== Data ==
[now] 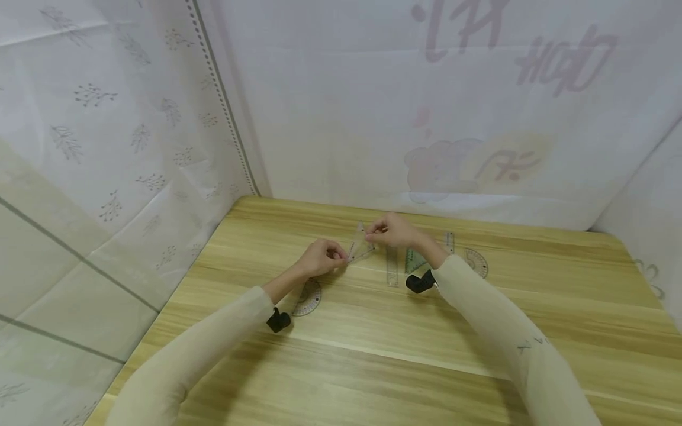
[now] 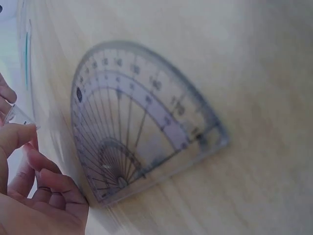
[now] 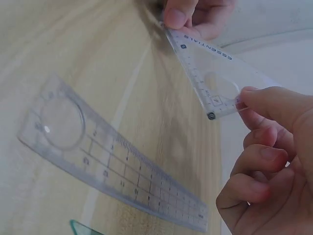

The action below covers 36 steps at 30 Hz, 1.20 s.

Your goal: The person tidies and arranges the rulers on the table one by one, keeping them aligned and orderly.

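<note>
A clear set square (image 3: 222, 73) marked "ESSENTIALS" is held up off the wooden table between both hands. My left hand (image 1: 322, 258) pinches one corner between thumb and finger. On the opposite side, my right hand (image 1: 393, 230) pinches its edge, with the other fingers loosely curled. A clear protractor (image 2: 132, 117) lies flat on the table near my left wrist. Beneath my right hand lies a clear straight ruler (image 3: 127, 161) with a round hole at one end. A green set square (image 1: 414, 261) is partly hidden by my right forearm.
Beyond the right forearm lie a second protractor (image 1: 478, 262) and another clear ruler (image 1: 450, 239). The wooden table (image 1: 373, 378) meets a printed cloth wall (image 1: 341, 118) at the back, with more cloth at the left. Black wrist cameras (image 1: 279, 320) hang under both forearms.
</note>
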Each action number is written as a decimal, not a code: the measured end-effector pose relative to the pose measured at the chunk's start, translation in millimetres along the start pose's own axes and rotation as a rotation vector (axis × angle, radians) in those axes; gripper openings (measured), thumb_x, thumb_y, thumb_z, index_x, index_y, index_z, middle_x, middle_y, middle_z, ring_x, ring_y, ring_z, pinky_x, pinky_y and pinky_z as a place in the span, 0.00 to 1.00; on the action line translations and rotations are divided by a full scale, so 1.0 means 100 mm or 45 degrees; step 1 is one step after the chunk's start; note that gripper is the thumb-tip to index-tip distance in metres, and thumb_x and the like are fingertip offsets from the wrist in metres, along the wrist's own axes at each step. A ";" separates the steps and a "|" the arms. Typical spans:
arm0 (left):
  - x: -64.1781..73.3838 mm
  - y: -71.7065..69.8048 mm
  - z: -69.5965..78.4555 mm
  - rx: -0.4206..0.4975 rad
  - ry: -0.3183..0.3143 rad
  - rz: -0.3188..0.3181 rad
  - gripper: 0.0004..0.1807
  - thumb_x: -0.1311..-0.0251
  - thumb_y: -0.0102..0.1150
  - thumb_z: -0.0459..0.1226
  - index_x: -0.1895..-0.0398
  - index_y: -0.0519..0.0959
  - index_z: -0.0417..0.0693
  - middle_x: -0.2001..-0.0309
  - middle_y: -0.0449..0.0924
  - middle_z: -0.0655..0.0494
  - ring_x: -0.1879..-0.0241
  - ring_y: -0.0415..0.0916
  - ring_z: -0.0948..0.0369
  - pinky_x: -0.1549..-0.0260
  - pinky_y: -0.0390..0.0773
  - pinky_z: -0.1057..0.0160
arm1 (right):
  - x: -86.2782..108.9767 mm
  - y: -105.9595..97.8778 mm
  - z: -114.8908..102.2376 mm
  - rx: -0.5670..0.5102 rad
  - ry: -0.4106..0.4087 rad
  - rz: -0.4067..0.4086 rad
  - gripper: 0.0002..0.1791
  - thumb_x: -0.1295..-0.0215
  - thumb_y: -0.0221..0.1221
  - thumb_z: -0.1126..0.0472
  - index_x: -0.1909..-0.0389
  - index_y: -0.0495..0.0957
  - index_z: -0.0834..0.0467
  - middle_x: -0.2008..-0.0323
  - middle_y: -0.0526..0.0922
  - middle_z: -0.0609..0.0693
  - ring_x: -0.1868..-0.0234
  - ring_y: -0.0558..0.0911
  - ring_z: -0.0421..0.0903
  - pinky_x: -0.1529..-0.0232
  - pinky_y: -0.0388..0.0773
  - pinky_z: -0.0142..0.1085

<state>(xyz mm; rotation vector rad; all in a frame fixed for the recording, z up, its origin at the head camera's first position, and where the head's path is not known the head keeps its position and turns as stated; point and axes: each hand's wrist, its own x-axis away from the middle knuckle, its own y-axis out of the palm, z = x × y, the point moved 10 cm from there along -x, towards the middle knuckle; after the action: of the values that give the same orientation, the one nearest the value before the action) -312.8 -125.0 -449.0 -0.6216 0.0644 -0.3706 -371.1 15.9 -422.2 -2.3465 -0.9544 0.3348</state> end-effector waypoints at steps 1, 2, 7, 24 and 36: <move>0.00 0.00 0.01 0.004 0.014 -0.001 0.02 0.37 0.66 0.29 0.64 0.85 0.37 0.72 0.78 0.56 0.73 0.71 0.62 0.75 0.69 0.68 | 0.02 0.00 0.00 -0.024 0.009 0.009 0.11 0.28 0.63 0.63 0.55 0.86 0.67 0.57 0.86 0.53 0.55 0.81 0.49 0.47 0.76 0.46; 0.01 0.01 0.02 0.011 0.023 -0.002 0.02 0.37 0.67 0.29 0.64 0.85 0.36 0.72 0.78 0.56 0.72 0.72 0.62 0.74 0.70 0.68 | 0.03 0.00 0.00 -0.043 0.021 0.015 0.11 0.28 0.63 0.62 0.54 0.86 0.67 0.56 0.86 0.53 0.52 0.81 0.50 0.44 0.76 0.47; 0.06 0.02 0.06 0.058 0.035 -0.009 0.02 0.37 0.67 0.29 0.64 0.85 0.37 0.70 0.79 0.56 0.69 0.74 0.60 0.68 0.75 0.64 | 0.12 -0.01 -0.03 -0.127 0.029 0.052 0.13 0.28 0.63 0.61 0.53 0.84 0.68 0.55 0.85 0.52 0.52 0.80 0.51 0.44 0.75 0.48; 0.27 0.06 0.27 0.135 0.103 -0.015 0.04 0.35 0.67 0.32 0.62 0.86 0.39 0.69 0.72 0.55 0.71 0.66 0.60 0.74 0.68 0.66 | 0.39 0.00 -0.12 -0.329 0.049 0.166 0.10 0.28 0.64 0.59 0.56 0.86 0.64 0.44 0.80 0.62 0.48 0.79 0.52 0.47 0.76 0.48; 0.39 0.12 0.31 0.257 0.091 -0.020 0.06 0.34 0.67 0.34 0.60 0.86 0.38 0.75 0.64 0.57 0.81 0.54 0.65 0.82 0.57 0.69 | 0.57 0.00 -0.10 -0.356 0.111 0.227 0.15 0.29 0.66 0.56 0.54 0.86 0.64 0.47 0.82 0.51 0.51 0.78 0.51 0.50 0.75 0.55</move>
<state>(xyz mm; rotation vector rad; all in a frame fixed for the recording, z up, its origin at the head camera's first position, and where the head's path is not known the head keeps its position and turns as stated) -267.5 -112.5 -428.9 -0.4092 0.0893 -0.4093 -325.6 51.6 -415.0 -2.6855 -0.7954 0.1750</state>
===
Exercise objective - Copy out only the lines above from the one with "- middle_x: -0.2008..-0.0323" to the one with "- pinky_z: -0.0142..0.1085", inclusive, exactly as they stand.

Task result -
  - middle_x: -0.2008..-0.0323
  - middle_y: -0.0526..0.0922
  - middle_z: -0.0609..0.0693
  - ring_x: -0.1868..-0.0234
  - ring_y: -0.0558..0.0911
  - ring_z: -0.0421..0.0903
  - pinky_x: -0.1529..-0.0232
  - pinky_y: -0.0388..0.0773
  - pinky_z: -0.0142..0.1085

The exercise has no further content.